Problem requirements ▸ Every line from the one holding "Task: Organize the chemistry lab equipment" through the one holding "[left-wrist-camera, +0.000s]" in the data below must be returned exactly, both ends included, with pictures left out and nothing else added.

Recorded information ▸

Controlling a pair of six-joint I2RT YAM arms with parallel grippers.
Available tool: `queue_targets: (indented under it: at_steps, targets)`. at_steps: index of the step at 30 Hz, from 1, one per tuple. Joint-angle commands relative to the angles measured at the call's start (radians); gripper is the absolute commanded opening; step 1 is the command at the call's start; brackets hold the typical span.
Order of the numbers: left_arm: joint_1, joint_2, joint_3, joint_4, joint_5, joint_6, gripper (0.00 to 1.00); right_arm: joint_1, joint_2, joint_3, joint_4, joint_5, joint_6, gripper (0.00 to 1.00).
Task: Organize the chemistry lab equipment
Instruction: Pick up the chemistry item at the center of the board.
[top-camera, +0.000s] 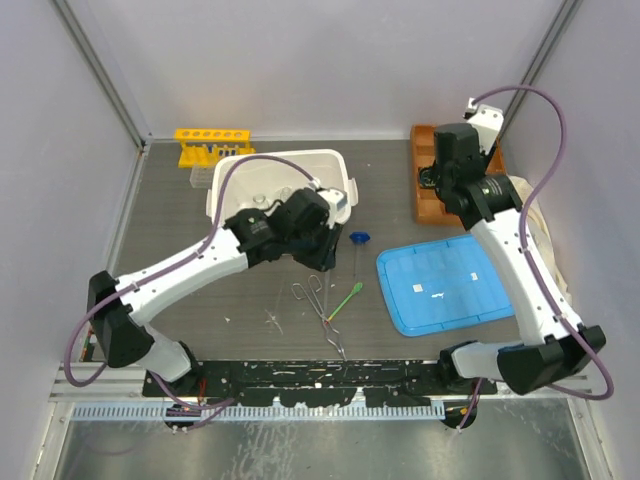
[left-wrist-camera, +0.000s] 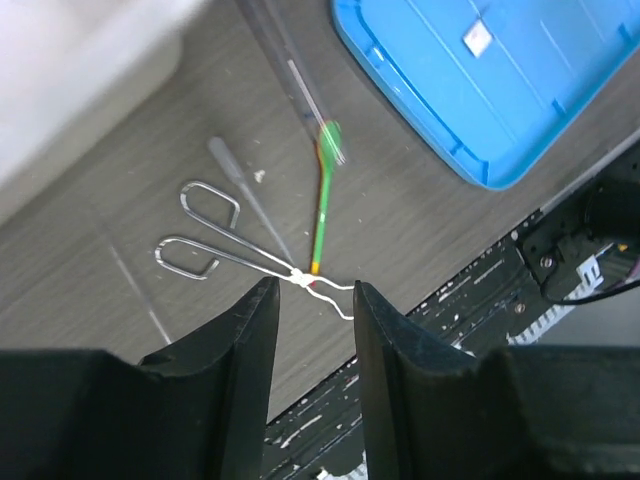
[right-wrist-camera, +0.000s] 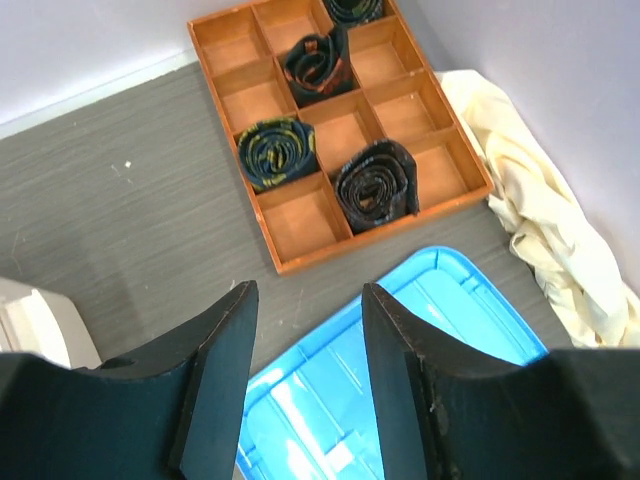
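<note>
Metal tongs (top-camera: 320, 304) lie on the table near the front, also in the left wrist view (left-wrist-camera: 232, 256). A green spatula (top-camera: 346, 299) lies beside them, its tip at the tongs' pivot (left-wrist-camera: 322, 205). A blue-based cylinder (top-camera: 358, 242) lies on its side just behind. A clear thin tube (left-wrist-camera: 243, 184) lies by the tongs. My left gripper (top-camera: 328, 258) is open and empty, hovering above the tongs (left-wrist-camera: 312, 300). A yellow rack (top-camera: 212, 141) and a clear plastic rack (top-camera: 203, 177) stand at the back left. My right gripper (top-camera: 435, 180) is open and empty over the blue lid's far edge (right-wrist-camera: 305, 300).
A white bin (top-camera: 285, 172) sits behind my left gripper. A blue lid (top-camera: 447, 285) lies at the right, with the orange compartment tray (right-wrist-camera: 300, 225) of black rolls behind it. A cream cloth (right-wrist-camera: 545, 210) lies along the right wall.
</note>
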Motion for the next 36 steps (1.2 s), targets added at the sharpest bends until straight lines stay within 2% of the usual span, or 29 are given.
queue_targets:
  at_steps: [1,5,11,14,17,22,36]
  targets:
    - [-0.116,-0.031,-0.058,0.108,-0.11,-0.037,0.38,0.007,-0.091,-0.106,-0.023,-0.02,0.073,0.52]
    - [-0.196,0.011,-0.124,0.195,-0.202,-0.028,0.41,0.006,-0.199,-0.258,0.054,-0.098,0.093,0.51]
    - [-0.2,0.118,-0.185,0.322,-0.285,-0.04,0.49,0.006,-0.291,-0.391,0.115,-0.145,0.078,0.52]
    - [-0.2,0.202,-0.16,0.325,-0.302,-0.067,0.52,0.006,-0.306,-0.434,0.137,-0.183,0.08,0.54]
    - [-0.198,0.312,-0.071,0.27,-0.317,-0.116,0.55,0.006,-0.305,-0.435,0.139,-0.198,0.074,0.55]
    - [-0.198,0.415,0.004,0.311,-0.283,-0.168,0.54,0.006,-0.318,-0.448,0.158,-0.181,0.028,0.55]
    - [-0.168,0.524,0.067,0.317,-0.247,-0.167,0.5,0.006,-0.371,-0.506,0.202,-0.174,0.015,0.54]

Worked solution ▸
Task: Organize the chemistry lab equipment
Instruction: Pick up the chemistry item at the center of the board.
[top-camera, +0.000s] 
[left-wrist-camera, +0.000s] 

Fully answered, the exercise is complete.